In questo caso viene proposta una fedele ricostruzione dell'anno domini 1983. Jennifer Lawrence/Mystica, Michael Fassbender/Magneto e il sempre più bravo James McAvoy/Professor Xavier, coadiuvati da una serie di giovani e focosi assistenti/compagni, sono giust’appunto chiamati a fermare il potente dio del male. Ambientare un film del genere negli anni Ottanta è una specie di invito per il regista a disseminare l'intera pellicola di riferimenti a questa decade: dal giubbotto che ricorda quello di Micheal Jackson nel video di Thriller indossato da Nightcrawler, alle canzoni (con la tamarrissima Sweet Dreams (Are Made Of This) degli Eurythmics a fare da colonna sonora alle imprese di Quicksilver) sino al linguaggio e alle pettinature.

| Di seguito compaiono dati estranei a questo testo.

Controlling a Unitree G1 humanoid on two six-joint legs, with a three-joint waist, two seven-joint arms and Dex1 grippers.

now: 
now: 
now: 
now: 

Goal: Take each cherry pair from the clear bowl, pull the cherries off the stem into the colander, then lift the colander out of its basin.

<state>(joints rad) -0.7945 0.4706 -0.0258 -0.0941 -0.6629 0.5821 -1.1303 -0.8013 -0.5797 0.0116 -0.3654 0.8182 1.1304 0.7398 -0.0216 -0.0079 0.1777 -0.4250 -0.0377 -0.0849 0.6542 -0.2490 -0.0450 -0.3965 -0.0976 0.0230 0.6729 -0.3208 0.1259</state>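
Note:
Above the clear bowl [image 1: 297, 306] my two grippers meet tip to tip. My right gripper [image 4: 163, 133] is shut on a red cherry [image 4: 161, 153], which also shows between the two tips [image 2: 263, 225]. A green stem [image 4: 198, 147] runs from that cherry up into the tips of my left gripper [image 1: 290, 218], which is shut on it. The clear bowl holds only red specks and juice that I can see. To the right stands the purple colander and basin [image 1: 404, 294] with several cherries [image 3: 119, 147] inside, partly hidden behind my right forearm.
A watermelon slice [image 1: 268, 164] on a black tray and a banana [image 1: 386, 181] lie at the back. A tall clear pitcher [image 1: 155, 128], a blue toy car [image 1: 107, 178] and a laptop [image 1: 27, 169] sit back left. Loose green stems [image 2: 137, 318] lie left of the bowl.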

La storia credibile e godibile grazie al giusto mix di riferimenti storici e battute di casa Marvel ha uno scarto nella figura di Jean Grey, interpretata da Sophie Turner (ma un discorso simile si potrebbe fare anche per Storm).

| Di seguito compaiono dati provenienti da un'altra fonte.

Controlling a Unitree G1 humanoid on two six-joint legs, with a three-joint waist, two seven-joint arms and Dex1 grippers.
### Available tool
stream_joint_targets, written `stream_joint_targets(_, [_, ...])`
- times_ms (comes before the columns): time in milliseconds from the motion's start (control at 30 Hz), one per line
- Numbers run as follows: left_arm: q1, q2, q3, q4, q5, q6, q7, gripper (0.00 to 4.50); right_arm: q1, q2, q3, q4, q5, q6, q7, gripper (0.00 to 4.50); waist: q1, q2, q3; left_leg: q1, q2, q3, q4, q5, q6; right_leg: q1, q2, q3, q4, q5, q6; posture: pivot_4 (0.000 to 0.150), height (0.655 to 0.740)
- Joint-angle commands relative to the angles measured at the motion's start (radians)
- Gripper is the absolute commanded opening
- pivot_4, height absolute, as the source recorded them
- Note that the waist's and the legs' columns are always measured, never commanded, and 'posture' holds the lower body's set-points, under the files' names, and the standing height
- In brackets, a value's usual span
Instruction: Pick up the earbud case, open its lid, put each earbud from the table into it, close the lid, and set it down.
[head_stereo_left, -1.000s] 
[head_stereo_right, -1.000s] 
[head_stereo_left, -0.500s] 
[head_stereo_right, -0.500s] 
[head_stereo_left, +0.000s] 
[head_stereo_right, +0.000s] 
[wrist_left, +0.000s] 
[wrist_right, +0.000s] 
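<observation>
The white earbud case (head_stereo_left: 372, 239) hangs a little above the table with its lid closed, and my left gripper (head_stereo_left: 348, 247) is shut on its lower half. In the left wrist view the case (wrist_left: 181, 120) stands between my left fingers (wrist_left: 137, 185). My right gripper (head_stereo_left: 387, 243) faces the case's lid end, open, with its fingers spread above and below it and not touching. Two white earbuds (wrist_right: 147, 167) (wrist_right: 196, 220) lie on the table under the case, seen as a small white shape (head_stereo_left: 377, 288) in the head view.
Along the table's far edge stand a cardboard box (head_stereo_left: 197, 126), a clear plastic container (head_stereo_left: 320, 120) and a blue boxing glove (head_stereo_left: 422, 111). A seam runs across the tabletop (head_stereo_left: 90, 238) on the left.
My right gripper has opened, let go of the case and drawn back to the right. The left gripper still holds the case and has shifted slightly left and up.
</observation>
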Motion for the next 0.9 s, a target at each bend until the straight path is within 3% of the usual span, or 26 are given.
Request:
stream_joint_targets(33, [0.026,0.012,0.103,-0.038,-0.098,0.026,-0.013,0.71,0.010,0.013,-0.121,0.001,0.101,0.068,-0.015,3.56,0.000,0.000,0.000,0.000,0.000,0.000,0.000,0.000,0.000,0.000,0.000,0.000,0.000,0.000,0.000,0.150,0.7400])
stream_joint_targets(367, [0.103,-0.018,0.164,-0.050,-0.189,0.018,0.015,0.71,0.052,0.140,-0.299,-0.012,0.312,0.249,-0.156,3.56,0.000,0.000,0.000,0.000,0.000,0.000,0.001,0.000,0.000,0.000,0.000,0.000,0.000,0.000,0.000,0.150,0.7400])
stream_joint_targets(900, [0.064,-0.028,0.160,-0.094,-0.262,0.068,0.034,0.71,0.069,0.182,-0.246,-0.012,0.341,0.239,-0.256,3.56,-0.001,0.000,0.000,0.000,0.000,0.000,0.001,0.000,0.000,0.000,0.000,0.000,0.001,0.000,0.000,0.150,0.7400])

Oltre ai riferimenti mitologici e biblici di questo capitolo, ancora una volta nei nuovi X-Men è preponderante il cromosoma XX: ovvero il componente femminile. Come mai in nessun altro tipo di universo fumettistico, le donne sono così potenti e così fondamentali per lo sviluppo della storia (con buona pace della coreografica Wonder Woman di casa DC). Già nella precedente saga degli X-Men, quella per intenderci degli anni 2000 (talmente dimenticabile che pare sia già pronto un nuovo reboot), il personaggio di Fenice/Jean Grey era importante, ma ora lo è ancora di più. Senza svelare nulla della storia questa nuova era degli X-Men ci insegna una grande lezione: non è il supereroe più potente quello che trionfa ma quello che sa appoggiarsi, nel momento del bisogno, al compagno di squadra più giusto o, ancor di più, al più fedele compagno di ventura, al migliore amico. Se Batman ma anche in fondo Spiderman è il grande racconto dell'uomo/ragazzo solitario, gli X-Men, molto più che gli Avengers, sono il contraltare che incarna l'essere squadra. C'è a chi piace il Barcellona di Messi e Suarez ma c’è anche chi non può fare a meno dell'Atletico Madrid di Simeone. Parafrasando, X-Men Apocalypse è cholismo mutante al femminile su celluloide.